Le groupe français de prêt-à-porter Montaigne Fashion Group - en liquidation judiciaire depuis juillet 2015 - et ses dirigeants, ont fait l’objet d’une notification de griefs de la part de l’AMF, d’abord pour la diffusion d’informations trompeuses et la dissimulation d’une information privilégiée au public susceptibles d’avoir une influence sur les cours ; ensuite pour une intervention douteuse sur les titres de MFG avant la suspension de cotation.

En difficulté sur un marché de l’habillement en crise depuis 2010, MFG était cotée depuis 1999 sur le compartiment C d’Euronext, une petite valeur puisque le niveau de capitalisation atteignait environ 7 millions d’euros au 26 février 2015, date de la suspension de la cotation. Ce n’est bien sûr pas l’ampleur du marché concerné qui compte ici mais bien la notion de manquement d’initié, qui concerne également Édouard Hubsch, propriétaire de la société Jekita Mar Capital, actionnaire à hauteur de 60 % de MKG à l’époque, et qui n’a eu cesse de renflouer le groupe d’habillement - à hauteur de 5 millions d’euros au total. Il était également le PDG de MFG, aux côtés de Philippe Gellman, ancien PDG et directeur général délégué, en charge de la communication financière, à l’époque des faits.

D’abord, lors d’un communiqué de presse en date du 27 avril 2015, Philippe Gellman est accusé de ne pas avoir communiqué sur l’absence du paiement du 4e dividende, ce que les dirigeants savaient dès le mois d’octobre 2014, une information majeure susceptible d’avoir une information sur le cours. Deux mois auparavant et dans un autre communiqué, MKG omet de mentionner les difficultés de trésorerie, et évoque de façon très large la situation financière de la société de sorte que les difficultés sont jugées fortement minorées.

Ensuite, quelques jours avant la suspension de la cotation, Edouard Hubsch, au travers de sa société Jekita, a cédé 1 million de titres pour une valeur de 50.000 euros puis 500.000 titres pour une valeur de 25.000 euros. Pour sa défense, l’ex dirigeant explique que cette cession avait pour but d’honorer les loyers impayés de la rue de Passy de MFG. Pourtant le montant transmis vers les comptes de MFG est inférieur à 75.000 euros. Pour toutes ces raisons, le Collège de l’AMF requiert une amende de 90.000 pour le groupe de prêt-à-porter, 200.000 euros pour Edouard Hubsch et un montant équivalent pour Philippe Gellman, enfin, 150.000 pour Jekita.
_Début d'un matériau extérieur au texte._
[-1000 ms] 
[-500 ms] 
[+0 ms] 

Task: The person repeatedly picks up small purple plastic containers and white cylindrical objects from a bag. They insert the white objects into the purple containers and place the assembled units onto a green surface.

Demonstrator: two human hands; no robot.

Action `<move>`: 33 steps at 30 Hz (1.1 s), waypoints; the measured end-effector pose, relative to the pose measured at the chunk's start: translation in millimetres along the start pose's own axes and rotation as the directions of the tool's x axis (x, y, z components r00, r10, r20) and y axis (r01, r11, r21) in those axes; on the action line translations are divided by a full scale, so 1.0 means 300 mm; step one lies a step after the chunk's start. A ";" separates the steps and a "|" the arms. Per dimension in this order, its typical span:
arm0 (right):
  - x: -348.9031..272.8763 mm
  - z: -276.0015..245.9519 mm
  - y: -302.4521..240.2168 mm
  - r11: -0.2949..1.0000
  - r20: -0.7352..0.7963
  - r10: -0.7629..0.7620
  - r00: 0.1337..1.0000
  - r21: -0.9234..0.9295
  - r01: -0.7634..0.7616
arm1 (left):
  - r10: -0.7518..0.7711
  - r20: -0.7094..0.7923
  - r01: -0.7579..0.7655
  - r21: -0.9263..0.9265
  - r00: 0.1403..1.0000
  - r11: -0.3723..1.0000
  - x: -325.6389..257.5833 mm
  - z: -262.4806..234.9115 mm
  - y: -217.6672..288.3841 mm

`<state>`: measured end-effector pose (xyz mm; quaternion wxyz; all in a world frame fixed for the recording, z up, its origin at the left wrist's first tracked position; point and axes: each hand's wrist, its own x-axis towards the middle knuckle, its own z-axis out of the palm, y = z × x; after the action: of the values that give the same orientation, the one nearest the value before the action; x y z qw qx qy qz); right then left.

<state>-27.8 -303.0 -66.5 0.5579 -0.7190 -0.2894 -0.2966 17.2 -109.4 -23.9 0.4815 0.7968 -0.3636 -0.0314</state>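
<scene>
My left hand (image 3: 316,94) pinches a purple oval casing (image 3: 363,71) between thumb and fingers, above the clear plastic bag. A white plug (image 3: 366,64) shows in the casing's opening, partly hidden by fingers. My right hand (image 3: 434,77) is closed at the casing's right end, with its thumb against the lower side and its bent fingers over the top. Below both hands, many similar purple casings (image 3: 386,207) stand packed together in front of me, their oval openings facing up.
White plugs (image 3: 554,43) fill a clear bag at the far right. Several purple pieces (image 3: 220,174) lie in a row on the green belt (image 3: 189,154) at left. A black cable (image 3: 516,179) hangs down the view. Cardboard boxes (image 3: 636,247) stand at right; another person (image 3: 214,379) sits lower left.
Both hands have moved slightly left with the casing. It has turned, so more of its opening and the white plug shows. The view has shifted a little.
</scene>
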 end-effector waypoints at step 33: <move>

À noter par ailleurs que les personnes morales et physiques de cette affaire ont requis un sursis à la tenue de cette Commission des sanctions. De fait, elles ont saisi la Cour d’appel, contestant la simple mention des griefs. Les magistrats et professionnels de l’AMF ont décidé de rejeter le sursis au début de la séance, et donc de maintenir cette Commission des sanctions, alors que la Cour d’appel ne s’est pas encore prononcée à ce jour sur la contestation.